Alex and Bree are a young couple who read David Platt’s book Radical and decided they could no longer live the complacent hipster lifestyle they’d adopted. They sold their townhouse, quit their jobs as a videogame designer and a florist, and moved to Uganda, where they now serve as missionaries, working in an orphanage.

Rob and Tiffani, on the other hand, go to the same church as Alex and Bree once did. Tiffani works as a paralegal but is saving money to attend law school one day. After work, she holds down a second job as a waitress at an upscale restaurant, where Rob is one of the cooks and has a small vested interest in the restaurant as a limited partner. Both spend most of their day working, collapsing into bed at 10 p.m. each night. Neither has much time for church activities, but they are there in the seats every Sunday morning.

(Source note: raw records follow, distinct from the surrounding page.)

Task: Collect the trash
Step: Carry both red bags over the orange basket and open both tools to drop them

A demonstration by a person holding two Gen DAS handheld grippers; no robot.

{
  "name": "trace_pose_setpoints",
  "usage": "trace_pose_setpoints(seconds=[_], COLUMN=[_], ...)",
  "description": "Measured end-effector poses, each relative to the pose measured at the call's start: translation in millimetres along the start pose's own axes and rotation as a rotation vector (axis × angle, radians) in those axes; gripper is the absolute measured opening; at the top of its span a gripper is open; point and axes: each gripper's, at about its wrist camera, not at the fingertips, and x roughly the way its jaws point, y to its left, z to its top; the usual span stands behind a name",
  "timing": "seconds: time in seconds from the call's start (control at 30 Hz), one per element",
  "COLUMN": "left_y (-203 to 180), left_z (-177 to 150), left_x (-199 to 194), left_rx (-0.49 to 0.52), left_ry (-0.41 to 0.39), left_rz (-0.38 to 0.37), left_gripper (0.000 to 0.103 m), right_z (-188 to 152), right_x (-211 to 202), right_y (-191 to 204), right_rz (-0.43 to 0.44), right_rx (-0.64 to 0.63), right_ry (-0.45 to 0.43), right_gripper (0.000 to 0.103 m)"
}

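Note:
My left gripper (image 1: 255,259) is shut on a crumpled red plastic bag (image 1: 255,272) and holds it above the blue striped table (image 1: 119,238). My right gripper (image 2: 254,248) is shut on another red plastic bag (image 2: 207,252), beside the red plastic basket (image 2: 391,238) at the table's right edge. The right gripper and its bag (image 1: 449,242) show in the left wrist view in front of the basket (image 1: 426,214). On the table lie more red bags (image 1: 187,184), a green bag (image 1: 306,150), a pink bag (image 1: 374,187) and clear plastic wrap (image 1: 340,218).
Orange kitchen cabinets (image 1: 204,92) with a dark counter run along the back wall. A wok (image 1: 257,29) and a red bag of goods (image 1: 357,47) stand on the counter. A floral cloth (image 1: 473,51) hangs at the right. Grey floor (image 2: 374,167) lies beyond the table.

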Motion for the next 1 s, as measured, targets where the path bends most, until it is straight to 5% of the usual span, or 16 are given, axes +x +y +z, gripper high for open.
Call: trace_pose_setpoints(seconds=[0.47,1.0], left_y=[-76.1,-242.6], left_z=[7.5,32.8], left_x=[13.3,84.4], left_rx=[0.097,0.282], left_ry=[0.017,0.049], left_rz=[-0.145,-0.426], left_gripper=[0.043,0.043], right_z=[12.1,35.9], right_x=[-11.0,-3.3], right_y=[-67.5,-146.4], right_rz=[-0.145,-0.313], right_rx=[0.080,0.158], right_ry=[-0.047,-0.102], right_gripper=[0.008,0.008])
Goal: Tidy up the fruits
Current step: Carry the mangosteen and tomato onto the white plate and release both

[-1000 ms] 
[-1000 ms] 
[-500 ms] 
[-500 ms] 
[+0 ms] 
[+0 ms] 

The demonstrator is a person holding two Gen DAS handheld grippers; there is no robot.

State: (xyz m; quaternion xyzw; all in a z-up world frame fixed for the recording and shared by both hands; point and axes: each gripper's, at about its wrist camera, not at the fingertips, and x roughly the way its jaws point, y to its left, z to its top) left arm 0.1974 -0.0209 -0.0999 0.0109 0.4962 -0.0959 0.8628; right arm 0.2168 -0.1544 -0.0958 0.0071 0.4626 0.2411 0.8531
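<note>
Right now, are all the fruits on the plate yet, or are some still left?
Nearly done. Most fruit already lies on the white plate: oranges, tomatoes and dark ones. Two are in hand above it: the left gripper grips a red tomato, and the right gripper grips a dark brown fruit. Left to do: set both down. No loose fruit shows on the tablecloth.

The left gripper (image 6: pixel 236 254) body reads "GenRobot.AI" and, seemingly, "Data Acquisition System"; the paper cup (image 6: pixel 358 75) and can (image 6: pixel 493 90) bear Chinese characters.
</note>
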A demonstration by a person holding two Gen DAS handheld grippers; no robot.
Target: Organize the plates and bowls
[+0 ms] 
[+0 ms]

Alex and Bree versus Rob and Tiffani. Which couple is truly radical for Jesus?

What if you knew that Rob and Tiffani are the major dollar donors that make it possible for Alex and Bree to stay in Uganda? What if you knew that Tiffani works her second job solely to ensure that money keeps going to Alex and Bree?

Who is radical for Jesus now?

I don’t know about you, but I’m bored with facile arguments from within the Christian community. Most of the situations we set up to illustrate “Bible truths” are so disconnected from most people’s lives as to be utterly useless. No one can argue against them because they are so simplistic and obvious.

But people’s lives are not so easily measured. And what folks do with those lives is more complex than the simplistic bins we want to file them in.

I think that one reason that Christianity is suffering some losses in the United States is that smart people can see through the oversimplifications we sometimes hold out as “truth” on Sunday mornings. We attempt to take Scripture and shoehorn it into our perception of “genuine Christian living” only to find out that result leaves something to be desired—at least it does for those folks who think hard about implications.

Einstein: Duh!The problem is that not enough Christian leaders think about implications. Doesn’t matter what the topic is, they stay on the surface and then try to sell their biblical solution as the only way.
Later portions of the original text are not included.